The duet of "Somewhere", in the "I Am Unicorn" episode, featuring Rachel and Shelby was generally complimented. Both Anthony Benigno, writing for The Faster Times, and Rae Votta of Billboard compared it favorably to their previous duet, "Poker Face", from season one. Benigno gave the performance a "B+", while Michael Slezak of TVLine gave it an "A−" and praised their "powerful, evocative voices". Rolling Stones Erica Futterman was not impressed and characterized it as "Lite FM snooze that does nothing to showcase these Broadway belters in a new and exciting way", and Amy Lee of The Huffington Post named it "pretty bland". Flandez, however, hailed the duet as "pitch-perfect" and "so sublime it makes you catch your breath".

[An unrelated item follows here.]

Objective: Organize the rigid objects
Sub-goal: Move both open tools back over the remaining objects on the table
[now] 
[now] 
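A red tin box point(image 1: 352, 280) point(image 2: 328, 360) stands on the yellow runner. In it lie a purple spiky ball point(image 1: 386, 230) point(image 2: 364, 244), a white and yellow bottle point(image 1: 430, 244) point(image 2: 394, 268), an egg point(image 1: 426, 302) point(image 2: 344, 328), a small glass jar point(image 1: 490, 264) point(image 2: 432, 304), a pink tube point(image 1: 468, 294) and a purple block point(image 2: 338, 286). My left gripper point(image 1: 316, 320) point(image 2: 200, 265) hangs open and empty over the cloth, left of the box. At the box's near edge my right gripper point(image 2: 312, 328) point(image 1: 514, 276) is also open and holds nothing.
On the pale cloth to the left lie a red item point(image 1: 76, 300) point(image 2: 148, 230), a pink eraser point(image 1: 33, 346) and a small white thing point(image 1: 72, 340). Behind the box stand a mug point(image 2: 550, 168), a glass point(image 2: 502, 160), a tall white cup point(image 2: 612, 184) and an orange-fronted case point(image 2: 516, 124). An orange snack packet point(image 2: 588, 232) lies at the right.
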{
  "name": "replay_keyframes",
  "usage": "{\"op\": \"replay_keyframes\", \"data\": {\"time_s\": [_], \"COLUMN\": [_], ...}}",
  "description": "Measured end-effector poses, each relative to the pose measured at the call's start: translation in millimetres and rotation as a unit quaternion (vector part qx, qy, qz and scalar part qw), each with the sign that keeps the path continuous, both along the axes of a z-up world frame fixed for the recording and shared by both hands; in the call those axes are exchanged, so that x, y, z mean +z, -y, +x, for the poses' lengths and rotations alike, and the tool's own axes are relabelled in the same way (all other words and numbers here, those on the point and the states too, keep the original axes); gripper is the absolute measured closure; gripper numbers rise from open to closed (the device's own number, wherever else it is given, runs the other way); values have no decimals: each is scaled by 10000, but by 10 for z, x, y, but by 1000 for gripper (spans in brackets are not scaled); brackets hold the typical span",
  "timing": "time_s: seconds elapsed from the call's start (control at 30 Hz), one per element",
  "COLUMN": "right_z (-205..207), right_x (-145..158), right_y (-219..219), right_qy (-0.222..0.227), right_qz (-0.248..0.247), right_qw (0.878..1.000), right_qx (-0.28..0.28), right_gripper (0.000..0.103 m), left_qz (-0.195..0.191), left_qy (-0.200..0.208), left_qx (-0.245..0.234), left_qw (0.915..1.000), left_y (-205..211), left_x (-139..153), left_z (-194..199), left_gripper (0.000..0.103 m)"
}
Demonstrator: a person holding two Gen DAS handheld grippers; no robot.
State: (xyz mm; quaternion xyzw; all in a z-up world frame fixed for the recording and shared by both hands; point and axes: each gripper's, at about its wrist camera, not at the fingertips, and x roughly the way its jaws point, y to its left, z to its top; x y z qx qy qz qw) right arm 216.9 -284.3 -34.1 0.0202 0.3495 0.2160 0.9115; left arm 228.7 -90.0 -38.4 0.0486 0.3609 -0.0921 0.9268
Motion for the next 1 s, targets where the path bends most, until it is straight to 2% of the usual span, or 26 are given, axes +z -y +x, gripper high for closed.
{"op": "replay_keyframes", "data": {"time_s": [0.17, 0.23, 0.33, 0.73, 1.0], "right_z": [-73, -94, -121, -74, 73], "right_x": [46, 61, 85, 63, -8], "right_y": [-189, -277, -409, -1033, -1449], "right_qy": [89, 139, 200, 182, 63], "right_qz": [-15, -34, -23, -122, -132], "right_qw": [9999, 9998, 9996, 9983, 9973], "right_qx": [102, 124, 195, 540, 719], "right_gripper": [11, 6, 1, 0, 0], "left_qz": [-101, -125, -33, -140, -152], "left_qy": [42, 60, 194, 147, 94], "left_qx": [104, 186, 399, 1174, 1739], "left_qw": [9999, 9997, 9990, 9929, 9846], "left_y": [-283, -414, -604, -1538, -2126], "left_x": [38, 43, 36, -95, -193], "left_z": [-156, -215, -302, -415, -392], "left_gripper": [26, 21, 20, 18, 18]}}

The mash-up of "You and I" by Lady Gaga and another "You and I" by Eddie Rabbitt and Crystal Gayle, in the "Mash Off" episode, performed by Menzel and Morrison was well received by critics. Berk said that the mash-up "almost worked", while Los Angeles Times writer L'Oreal Thompson praised the vocals of Menzel: "It's official. Shelby sings Gaga as good as, if not better than, Gaga sings Gaga." Slezak awarded the performance a "B" grade, and opined: "I loved the audacity of mashing up Lady Gaga with an Eddie Rabbit–Crystal Gayle chestnut, and the results had the sheen of '70s a.m. radio fare. Shelby's voice was almost too crystal clear for the Gaga half of the composition." Futterman said that Menzel "can kill a Gaga ballad", and while she "outshines" Morrison, he "complements her nicely". Entertainment Weekly journalist Abby West gave the mash-up a "B+", called it "really well-done" and said it was "elevated" by Menzel's voice. Sullivan wanted Menzel to interpret more songs by Lady Gaga. Votta, however, described the sequence as "horrendous".